The goal was to characterize the early course of nicotine dependence.
Data were collected from 1246 sixth-graders in a 4-year (2002–2006) prospective study using 11 individual interviews. Subjects were monitored for 10 symptoms of dependence by using the Hooked on Nicotine Checklist. The bidirectional prospective relationship between the intensity of dependence (number of symptoms) and smoking frequency was examined by using cross-lagged analyses.
Of the 370 subjects who had inhaled from a cigarette, 62% smoked at least once per month, 53% experienced dependence symptoms, and 40% experienced escalation to daily smoking. Smoking frequency predicted the number of dependence symptoms at the next interview, and the number of symptoms predicted reciprocally the observed escalation in smoking frequency. Monthly smoking was a strong risk factor for the development of symptoms (adjusted hazard ratio: 9.9 [95% confidence interval: 6.6–14.8]). A strong desire to smoke was the most common presenting symptom, typically followed by the appearance of symptoms of nicotine withdrawal, escalation to daily smoking, and then reports of feeling addicted or difficulty controlling smoking. The appearance of any dependence symptom increased the risk for daily smoking (hazard ratio: 6.81 [95% confidence interval: 4.4–10.5]).

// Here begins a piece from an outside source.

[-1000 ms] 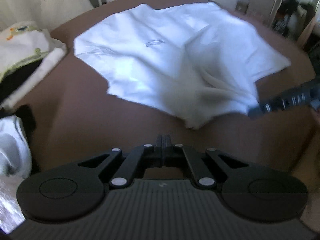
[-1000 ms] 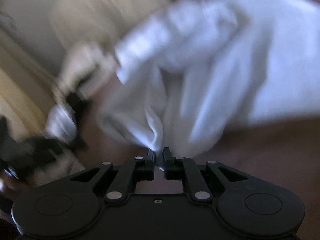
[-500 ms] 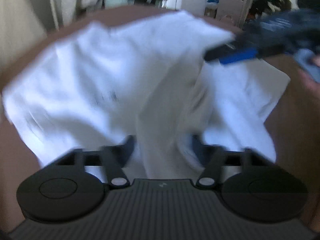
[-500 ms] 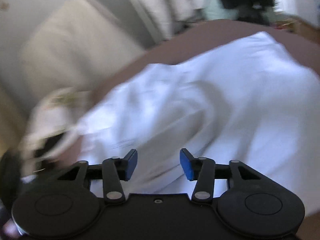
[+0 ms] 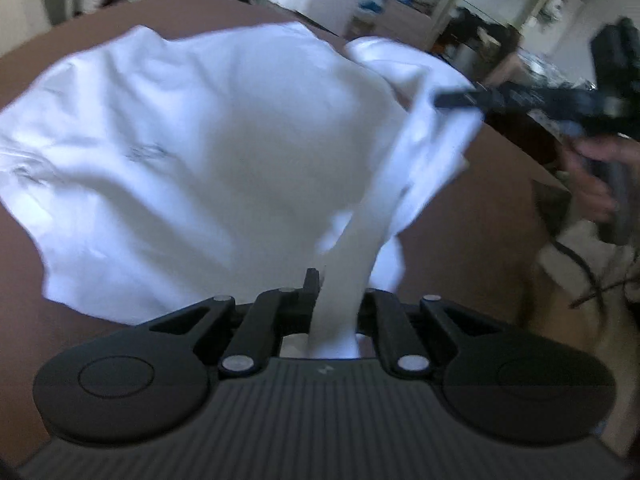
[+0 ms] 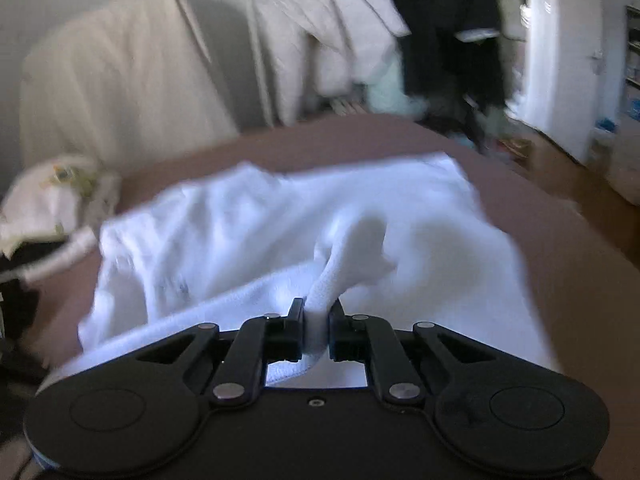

Nondaily tobacco use triggers the emergence of nicotine dependence. Early dependence symptoms promote escalation in smoking frequency and, reciprocally, more-frequent smoking accelerates the appearance of additional symptoms of dependence. As this positive feedback progresses, the symptoms of nicotine dependence present in a typical sequence, with some individual variation.